▼▼▼
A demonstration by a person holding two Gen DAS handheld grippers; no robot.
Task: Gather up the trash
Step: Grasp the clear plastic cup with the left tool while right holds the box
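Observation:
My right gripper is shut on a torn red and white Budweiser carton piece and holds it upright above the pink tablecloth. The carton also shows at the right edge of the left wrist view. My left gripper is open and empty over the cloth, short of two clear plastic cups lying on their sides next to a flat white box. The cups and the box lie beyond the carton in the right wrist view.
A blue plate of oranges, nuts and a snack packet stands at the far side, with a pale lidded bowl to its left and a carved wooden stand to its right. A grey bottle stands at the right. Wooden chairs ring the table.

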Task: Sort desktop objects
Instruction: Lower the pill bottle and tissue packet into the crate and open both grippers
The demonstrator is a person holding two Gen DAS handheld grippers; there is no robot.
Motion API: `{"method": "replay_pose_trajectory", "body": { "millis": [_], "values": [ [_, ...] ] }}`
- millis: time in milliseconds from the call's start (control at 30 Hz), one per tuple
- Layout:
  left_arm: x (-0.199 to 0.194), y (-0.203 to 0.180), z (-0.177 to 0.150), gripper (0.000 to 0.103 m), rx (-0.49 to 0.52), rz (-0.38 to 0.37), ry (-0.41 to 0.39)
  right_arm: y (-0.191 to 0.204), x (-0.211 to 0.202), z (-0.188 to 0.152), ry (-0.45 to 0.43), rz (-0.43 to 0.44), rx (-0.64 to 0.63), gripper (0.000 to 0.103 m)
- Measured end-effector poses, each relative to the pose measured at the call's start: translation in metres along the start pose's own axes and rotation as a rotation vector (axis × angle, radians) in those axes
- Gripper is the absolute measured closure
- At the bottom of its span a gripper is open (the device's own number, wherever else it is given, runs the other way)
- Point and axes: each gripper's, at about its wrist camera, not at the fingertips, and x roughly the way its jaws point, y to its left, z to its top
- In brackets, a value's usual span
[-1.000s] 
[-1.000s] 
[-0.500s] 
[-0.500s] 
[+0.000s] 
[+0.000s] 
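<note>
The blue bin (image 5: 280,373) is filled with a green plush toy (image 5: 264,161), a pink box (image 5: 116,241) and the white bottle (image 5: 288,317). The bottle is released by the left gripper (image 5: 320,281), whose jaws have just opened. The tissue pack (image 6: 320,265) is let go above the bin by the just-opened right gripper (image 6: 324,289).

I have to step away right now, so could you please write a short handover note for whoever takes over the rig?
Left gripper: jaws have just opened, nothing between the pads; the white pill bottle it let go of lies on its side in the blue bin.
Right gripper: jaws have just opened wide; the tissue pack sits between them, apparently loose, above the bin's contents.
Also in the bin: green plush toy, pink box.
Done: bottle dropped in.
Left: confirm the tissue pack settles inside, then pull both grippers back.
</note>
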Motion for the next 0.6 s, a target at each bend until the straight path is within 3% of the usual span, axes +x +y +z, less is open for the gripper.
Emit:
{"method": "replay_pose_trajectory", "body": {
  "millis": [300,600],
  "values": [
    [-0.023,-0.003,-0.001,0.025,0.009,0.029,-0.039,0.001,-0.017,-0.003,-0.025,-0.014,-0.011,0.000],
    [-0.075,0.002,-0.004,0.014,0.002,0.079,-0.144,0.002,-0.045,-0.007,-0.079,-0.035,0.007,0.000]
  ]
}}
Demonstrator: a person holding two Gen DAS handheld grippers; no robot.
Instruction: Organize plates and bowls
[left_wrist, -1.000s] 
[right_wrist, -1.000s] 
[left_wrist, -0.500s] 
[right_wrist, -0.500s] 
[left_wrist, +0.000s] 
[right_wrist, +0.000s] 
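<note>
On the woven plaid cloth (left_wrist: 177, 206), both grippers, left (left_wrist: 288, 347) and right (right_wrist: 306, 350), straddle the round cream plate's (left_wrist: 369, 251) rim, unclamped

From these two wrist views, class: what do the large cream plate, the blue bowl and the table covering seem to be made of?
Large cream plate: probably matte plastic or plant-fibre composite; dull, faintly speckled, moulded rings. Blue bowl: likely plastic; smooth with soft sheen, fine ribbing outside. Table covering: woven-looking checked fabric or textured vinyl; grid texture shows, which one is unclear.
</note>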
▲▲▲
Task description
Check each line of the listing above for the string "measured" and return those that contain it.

Answer to the problem
- Measured end-effector poses, each relative to the pose measured at the call's start: translation in metres along the start pose's own axes and rotation as a rotation vector (axis × angle, radians) in those axes
- Gripper is the absolute measured closure

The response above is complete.